MySQL to PostgreSQL Migration
Overview
As of Elastic Path Commerce 8.3, we now support PostgreSQL as a database option. Internal performance tests and production experience by our customers has shown a significant performance improvement with PostgreSQL RDS over MySQL. However, migrating your existing data from MySQL to PostgreSQL should be undertaken as a project that may take some time. It is recommended that you upgrade to Elastic Path Commerce 8.3 on MySQL first, and then perform this migration to PostgreSQL. This document describes our high-level advice for migrating.
note
We recommend use of PostgreSQL RDS over PostgreSQL Aurora. Our tests have shown that PostgreSQL Aurora does not have the same performance advantages as PostgreSQL RDS.
Step 1: Database Creation
The first step is to create an empty PostgreSQL database. Decide if you want to use AWS RDS or AWS Aurora. Make sure to setup the database in the same AWS account where your existing MySQL database resides. Follow the Amazon Web Services documentation for setup details.
Step 2: Schema Population
Use the Data Population tool to generate the new database schema in PostgreSQL. Use the tool with the reset-db
command to create the schema. For more information, see the Data Population Tool documentation.
note
It's very important to use the exact same source code snapshot that was last used to update the MySQL production database to initialize the PostgreSQL database. If the Liquibase scripts are different, then problems can occur.

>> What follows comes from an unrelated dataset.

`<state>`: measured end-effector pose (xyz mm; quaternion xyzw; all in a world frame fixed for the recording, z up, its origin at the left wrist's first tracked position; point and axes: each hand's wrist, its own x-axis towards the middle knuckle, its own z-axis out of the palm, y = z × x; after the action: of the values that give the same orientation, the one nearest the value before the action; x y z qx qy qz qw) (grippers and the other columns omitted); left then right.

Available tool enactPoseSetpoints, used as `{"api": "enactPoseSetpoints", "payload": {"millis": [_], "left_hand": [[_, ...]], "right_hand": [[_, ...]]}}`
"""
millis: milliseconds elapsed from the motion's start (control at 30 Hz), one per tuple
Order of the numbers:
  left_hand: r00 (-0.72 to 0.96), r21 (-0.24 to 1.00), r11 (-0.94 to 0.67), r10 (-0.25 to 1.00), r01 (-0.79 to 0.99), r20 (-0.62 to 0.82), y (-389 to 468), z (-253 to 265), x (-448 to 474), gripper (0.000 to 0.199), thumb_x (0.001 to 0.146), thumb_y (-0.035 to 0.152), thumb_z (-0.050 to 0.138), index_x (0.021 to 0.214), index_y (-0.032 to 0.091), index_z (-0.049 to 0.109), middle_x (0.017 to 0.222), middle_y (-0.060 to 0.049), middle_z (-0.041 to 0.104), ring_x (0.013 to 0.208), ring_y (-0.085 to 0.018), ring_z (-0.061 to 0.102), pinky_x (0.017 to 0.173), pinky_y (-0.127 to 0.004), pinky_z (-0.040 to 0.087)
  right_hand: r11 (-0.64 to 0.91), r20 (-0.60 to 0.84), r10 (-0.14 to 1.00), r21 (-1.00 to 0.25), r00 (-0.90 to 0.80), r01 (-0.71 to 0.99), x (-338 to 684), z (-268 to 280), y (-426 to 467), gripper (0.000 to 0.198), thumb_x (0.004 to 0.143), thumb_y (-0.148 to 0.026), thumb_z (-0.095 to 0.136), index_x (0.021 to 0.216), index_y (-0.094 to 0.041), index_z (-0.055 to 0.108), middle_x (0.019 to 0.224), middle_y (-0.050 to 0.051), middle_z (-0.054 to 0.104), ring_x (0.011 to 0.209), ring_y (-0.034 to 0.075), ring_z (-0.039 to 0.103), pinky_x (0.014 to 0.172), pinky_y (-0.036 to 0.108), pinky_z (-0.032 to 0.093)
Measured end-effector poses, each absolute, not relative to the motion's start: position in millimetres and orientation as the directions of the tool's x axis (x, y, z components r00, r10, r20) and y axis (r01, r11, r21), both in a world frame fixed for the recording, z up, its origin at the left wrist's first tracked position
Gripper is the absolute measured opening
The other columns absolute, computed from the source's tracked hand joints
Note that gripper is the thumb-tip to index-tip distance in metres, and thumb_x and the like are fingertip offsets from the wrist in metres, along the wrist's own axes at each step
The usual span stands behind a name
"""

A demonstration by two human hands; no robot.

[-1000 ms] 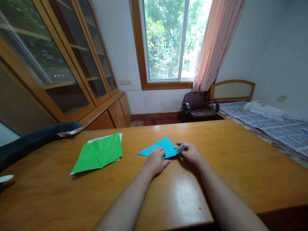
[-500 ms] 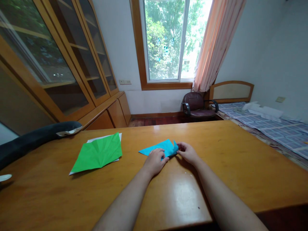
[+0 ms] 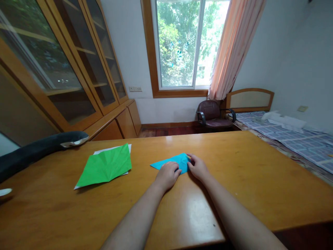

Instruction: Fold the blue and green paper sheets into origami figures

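Note:
A folded sheet of blue paper (image 3: 183, 161) lies on the table in front of me, its long point to the left. My left hand (image 3: 168, 173) rests on its near edge, fingers curled over it and pressing it against the tabletop. At the paper's right end, the thumb and fingers of my right hand (image 3: 197, 167) grip the edge, where the folded end lies nearly flat. The fingers partly hide this end.
Creased green paper (image 3: 108, 165) lies on white sheets to the left on the wooden table (image 3: 249, 166). A dark plush toy (image 3: 39, 151) is at the far left. Beyond the table stand a glass-fronted cabinet (image 3: 110, 111), an office chair (image 3: 214, 116) and a bed (image 3: 291, 135).
My right hand has moved slightly left over the paper's right end. The blue flap that stuck up there now lies down. My left hand has stayed in place.

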<state>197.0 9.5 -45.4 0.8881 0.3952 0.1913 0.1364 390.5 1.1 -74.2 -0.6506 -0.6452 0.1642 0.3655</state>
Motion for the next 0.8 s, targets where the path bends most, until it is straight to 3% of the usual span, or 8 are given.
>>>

Step 3: Pre-Data Migration
The Data Population tool creates some initial records alongside the schema, so we need to erase existing data from the PostgreSQL database before starting the data migration. Amazon Database Migration Service has an option to truncate a table before the migration, but it can't be used in this case due to foreign key constraints. You will need to execute a truncate query with cascade option for each table, which can be done using the script below.
note
Be sure to change the tableowner
and schemaname
values before executing the script.
DO
$do$
BEGIN
EXECUTE (
SELECT 'TRUNCATE TABLE '
|| string_agg(format('%I.%I', schemaname, tablename), ', ')
|| ' RESTART IDENTITY CASCADE'
FROM pg_tables
WHERE tableowner = 'postgres'
AND schemaname = 'public'
AND NOT tablename = 'databasechangelog'
);
END
$do$;
Use pgAdmin to execute the script on the PostgreSQL database.
Step 4: Data Migration
For this step, we will use Amazon Database Migration Service to migrate the data from your MySQL database to the PostgreSQL database. Open Database Migration Service in your AWS console. Create a source endpoint for the MySQL database and target for the PostgreSQL database.
Add AfterConnectScript
setting for the target endpoint with a value SET session_replication_role=replica
. This will instruct PostgreSQL to ignore foreign key constraints during the data migration.
Next, set up a Replication Instance. This is like a special EC2 instance where the migration operation will run. To keep your production maintenance window as short as possible, we recommend a powerful instance such as dms.c5.24xlarge
. Note that these instances can be expensive, so don't leave it running unnecessarily.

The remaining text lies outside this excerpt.